From the data below, please reproduce exactly everything from the line that contains "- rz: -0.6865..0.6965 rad" down to the line that contains "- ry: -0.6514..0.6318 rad", with both ends included.

Start of Data

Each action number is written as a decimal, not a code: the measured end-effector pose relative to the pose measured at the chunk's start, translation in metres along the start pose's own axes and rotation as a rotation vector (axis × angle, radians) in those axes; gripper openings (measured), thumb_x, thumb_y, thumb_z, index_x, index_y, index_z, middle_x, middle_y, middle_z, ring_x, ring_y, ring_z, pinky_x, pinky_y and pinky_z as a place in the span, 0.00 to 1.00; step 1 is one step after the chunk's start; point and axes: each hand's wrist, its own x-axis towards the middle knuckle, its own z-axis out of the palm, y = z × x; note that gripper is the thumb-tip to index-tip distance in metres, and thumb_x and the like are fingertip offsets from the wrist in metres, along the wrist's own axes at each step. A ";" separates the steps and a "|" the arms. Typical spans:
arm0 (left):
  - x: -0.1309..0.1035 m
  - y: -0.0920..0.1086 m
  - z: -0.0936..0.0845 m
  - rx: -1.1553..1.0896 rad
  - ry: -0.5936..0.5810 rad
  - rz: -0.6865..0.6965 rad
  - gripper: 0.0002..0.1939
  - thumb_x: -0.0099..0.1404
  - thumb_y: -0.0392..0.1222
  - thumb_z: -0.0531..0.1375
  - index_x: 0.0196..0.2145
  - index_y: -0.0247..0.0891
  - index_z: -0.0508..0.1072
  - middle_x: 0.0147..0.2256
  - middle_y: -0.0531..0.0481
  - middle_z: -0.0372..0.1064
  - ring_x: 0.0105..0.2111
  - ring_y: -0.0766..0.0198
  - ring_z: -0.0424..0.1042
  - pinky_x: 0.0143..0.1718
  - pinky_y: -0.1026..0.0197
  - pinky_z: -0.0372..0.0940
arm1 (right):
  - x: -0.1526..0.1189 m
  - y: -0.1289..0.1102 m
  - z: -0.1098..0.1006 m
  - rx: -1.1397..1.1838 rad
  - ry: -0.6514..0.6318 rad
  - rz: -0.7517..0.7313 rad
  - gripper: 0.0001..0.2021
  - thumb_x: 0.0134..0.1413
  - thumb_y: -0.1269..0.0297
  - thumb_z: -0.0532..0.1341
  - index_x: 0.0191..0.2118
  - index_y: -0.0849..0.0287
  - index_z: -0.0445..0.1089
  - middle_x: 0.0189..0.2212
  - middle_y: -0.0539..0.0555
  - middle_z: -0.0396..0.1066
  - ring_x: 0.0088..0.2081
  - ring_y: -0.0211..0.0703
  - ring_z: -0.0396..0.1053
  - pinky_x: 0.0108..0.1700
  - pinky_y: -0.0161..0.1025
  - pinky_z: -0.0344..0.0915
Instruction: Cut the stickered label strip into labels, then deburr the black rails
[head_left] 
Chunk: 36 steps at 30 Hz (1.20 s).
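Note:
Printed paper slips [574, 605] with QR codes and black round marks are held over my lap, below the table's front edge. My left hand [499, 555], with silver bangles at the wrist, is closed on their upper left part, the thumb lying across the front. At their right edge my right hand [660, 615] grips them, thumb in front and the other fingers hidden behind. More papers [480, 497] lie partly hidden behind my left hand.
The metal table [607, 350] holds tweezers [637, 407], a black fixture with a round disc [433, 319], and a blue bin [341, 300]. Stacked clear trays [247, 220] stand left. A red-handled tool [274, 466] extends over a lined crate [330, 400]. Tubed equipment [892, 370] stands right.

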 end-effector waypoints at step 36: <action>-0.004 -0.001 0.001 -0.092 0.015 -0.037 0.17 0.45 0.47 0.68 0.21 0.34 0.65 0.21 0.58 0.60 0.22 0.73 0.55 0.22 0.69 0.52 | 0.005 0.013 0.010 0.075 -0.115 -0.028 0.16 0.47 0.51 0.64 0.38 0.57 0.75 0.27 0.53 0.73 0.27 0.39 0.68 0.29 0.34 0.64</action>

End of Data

▶ [Completed task]:
  - rz: -0.6865..0.6965 rad
  - gripper: 0.0002..0.1939
  - thumb_x: -0.0099..0.1404
  - thumb_y: -0.0392..0.1222
  - thumb_z: -0.0531..0.1375
  - index_x: 0.0196..0.2145
  - index_y: -0.0247..0.0891
  - index_z: -0.0508..0.1072
  - middle_x: 0.0147..0.2256
  - middle_y: -0.0531..0.0481
  - middle_z: -0.0372..0.1064
  - ring_x: 0.0105..0.2111
  - ring_y: -0.0766..0.0198
  - ring_z: -0.0424..0.1042
  - pinky_x: 0.0143..0.1718
  - pinky_y: -0.1026..0.0197
  - pinky_z: -0.0372..0.0940
arm1 (right):
  - x: -0.1526..0.1189 m
  - y: -0.1289..0.1102 m
  - z: -0.1098..0.1006 m
  - rx: -1.1397..1.1838 rad
  - ry: -0.6514..0.6318 rad

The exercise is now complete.